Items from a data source
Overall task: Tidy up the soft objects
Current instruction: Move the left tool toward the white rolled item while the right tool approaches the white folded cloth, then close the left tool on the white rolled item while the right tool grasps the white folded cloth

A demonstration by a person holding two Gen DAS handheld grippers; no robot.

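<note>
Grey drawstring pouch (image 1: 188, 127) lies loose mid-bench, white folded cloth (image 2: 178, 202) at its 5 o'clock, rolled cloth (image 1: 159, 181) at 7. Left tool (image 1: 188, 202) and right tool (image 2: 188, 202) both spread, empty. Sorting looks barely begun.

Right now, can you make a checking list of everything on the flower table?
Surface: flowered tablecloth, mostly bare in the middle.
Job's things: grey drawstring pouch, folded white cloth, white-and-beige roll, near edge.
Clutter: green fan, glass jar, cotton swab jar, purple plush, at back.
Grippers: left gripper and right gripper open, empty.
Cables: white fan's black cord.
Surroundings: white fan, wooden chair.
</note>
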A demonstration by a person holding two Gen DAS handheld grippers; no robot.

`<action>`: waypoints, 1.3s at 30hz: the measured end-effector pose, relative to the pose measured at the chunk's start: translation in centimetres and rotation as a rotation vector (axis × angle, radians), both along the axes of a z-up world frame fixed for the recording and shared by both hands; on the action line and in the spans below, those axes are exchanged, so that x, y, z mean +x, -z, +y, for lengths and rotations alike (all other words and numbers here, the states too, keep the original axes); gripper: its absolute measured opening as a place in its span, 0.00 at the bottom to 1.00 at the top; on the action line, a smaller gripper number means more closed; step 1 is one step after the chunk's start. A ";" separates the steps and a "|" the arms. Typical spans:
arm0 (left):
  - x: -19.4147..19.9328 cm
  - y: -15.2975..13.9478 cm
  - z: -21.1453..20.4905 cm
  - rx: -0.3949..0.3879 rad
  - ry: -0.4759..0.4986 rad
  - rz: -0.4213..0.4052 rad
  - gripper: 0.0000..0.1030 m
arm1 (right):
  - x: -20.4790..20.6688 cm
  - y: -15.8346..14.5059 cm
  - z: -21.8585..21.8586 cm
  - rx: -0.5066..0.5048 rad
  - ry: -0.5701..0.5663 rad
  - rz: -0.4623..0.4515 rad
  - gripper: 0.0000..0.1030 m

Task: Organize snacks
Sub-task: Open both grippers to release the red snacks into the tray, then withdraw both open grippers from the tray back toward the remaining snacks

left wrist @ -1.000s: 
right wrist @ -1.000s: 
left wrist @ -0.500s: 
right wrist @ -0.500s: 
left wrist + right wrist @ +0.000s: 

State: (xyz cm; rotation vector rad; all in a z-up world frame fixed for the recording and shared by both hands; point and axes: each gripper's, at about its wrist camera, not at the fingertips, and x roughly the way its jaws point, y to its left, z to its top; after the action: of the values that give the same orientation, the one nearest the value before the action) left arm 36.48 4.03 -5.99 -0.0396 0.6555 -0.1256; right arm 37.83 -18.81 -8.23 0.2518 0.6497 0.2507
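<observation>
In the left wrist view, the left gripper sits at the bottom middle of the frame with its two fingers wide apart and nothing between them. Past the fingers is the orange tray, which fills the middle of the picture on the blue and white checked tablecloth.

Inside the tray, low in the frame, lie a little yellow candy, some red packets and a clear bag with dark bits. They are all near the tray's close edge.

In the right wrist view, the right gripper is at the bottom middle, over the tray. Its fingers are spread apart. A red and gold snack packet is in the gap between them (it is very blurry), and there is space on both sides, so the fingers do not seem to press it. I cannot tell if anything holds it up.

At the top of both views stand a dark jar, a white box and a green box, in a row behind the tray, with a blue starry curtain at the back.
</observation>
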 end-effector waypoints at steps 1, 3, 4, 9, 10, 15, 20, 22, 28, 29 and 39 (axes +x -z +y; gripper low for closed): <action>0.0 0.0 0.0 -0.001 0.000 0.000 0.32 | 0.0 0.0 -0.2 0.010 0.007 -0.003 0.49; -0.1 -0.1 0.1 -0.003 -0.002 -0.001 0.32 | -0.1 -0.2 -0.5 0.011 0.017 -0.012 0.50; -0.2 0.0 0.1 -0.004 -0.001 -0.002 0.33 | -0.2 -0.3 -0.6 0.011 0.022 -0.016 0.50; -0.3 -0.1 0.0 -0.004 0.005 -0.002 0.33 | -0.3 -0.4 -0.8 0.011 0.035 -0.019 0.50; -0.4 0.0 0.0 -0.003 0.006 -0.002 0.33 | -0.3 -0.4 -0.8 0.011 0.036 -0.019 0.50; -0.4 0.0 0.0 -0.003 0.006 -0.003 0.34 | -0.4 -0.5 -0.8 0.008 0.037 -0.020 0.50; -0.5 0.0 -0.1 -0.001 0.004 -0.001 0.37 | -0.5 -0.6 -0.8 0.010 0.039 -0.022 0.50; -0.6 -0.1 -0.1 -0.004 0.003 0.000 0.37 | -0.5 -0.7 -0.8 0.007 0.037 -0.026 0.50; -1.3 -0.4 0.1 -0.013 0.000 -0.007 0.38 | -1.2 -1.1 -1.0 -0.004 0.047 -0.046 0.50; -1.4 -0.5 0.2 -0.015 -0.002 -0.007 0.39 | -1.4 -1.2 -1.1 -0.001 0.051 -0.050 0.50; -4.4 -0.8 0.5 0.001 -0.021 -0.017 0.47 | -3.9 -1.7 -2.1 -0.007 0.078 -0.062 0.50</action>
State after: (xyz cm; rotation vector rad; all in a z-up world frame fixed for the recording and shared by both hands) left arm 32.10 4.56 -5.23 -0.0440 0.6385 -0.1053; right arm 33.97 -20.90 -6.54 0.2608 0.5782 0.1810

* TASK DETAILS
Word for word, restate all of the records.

* TASK RESULT
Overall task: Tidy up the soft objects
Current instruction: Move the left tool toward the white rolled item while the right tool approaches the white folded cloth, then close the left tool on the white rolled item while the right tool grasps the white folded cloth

A demonstration by a person holding two Gen DAS handheld grippers; no robot.

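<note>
Grey drawstring pouch (image 1: 188, 127) lies loose mid-bench, white folded cloth (image 2: 178, 202) at its 5 o'clock, rolled cloth (image 1: 159, 181) at 7. Left tool (image 1: 188, 202) and right tool (image 2: 188, 202) both spread, empty. Sorting looks barely begun.

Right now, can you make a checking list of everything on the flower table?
Surface: flowered tablecloth, mostly bare in the middle.
Job's things: grey drawstring pouch, folded white cloth, white-and-beige roll, near edge.
Clutter: green fan, glass jar, cotton swab jar, purple plush, at back.
Grippers: left gripper and right gripper open, empty.
Cables: white fan's black cord.
Surroundings: white fan, wooden chair.
</note>
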A demonstration by a person holding two Gen DAS handheld grippers; no robot.

`<action>`: waypoints, 1.3s at 30hz: the measured end-effector pose, relative to the pose measured at the chunk's start: translation in centimetres and rotation as a rotation vector (axis × angle, radians), both along the axes of a z-up world frame fixed for the recording and shared by both hands; on the action line and in the spans below, those axes are exchanged, so that x, y, z mean +x, -z, +y, for lengths and rotations alike (all other words and numbers here, the states too, keep the original axes); gripper: its absolute measured opening as a place in its span, 0.00 at the bottom to 1.00 at the top; on the action line, a smaller gripper number means more closed; step 1 is one step after the chunk's start. A ";" separates the steps and a "|" the arms. Typical spans:
arm0 (left):
  - x: -19.4147..19.9328 cm
  - y: -15.2975..13.9478 cm
  - z: -21.1453..20.4905 cm
  - rx: -0.3949..0.3879 rad
  - ry: -0.4759..0.4986 rad
  - rz: -0.4213..0.4052 rad
  - gripper: 0.0000..0.1030 m
arm1 (right):
  - x: -20.4790..20.6688 cm
  - y: -15.8346..14.5059 cm
  - z: -21.8585..21.8586 cm
  - rx: -0.5066..0.5048 rad
  - ry: -0.5701..0.5663 rad
  - rz: -0.4623..0.4515 rad
  - gripper: 0.0000..0.1030 m

Task: Organize snacks
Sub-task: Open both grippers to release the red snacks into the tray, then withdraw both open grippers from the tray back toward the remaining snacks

left wrist @ -1.000s: 
right wrist @ -1.000s: 
left wrist @ -0.500s: 
right wrist @ -0.500s: 
left wrist + right wrist @ +0.000s: 

State: (xyz cm; rotation vector rad; all in a z-up world frame fixed for the recording and shared by both hands; point and axes: each gripper's, at about its wrist camera, not at the fingertips, and x roughly the way its jaws point, y to its left, z to its top; after the action: of the values that give the same orientation, the one nearest the value before the action) left arm 36.48 4.03 -5.99 -0.0396 0.6555 -0.1256; right arm 37.83 -18.81 -8.23 0.2518 0.6497 0.2507
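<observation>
In the left wrist view, the left gripper sits at the bottom middle of the frame with its two fingers wide apart and nothing between them. Past the fingers is the orange tray, which fills the middle of the picture on the blue and white checked tablecloth.

Inside the tray, low in the frame, lie a little yellow candy, some red packets and a clear bag with dark bits. They are all near the tray's close edge.

In the right wrist view, the right gripper is at the bottom middle, over the tray. Its fingers are spread apart. A red and gold snack packet is in the gap between them (it is very blurry), and there is space on both sides, so the fingers do not seem to press it. I cannot tell if anything holds it up.

At the top of both views stand a dark jar, a white box and a green box, in a row behind the tray, with a blue starry curtain at the back.
</observation>
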 end-effector waypoints at steps 1, 3, 4, 9, 10, 15, 20, 22, 28, 29 and 39 (axes +x -z +y; gripper low for closed): <action>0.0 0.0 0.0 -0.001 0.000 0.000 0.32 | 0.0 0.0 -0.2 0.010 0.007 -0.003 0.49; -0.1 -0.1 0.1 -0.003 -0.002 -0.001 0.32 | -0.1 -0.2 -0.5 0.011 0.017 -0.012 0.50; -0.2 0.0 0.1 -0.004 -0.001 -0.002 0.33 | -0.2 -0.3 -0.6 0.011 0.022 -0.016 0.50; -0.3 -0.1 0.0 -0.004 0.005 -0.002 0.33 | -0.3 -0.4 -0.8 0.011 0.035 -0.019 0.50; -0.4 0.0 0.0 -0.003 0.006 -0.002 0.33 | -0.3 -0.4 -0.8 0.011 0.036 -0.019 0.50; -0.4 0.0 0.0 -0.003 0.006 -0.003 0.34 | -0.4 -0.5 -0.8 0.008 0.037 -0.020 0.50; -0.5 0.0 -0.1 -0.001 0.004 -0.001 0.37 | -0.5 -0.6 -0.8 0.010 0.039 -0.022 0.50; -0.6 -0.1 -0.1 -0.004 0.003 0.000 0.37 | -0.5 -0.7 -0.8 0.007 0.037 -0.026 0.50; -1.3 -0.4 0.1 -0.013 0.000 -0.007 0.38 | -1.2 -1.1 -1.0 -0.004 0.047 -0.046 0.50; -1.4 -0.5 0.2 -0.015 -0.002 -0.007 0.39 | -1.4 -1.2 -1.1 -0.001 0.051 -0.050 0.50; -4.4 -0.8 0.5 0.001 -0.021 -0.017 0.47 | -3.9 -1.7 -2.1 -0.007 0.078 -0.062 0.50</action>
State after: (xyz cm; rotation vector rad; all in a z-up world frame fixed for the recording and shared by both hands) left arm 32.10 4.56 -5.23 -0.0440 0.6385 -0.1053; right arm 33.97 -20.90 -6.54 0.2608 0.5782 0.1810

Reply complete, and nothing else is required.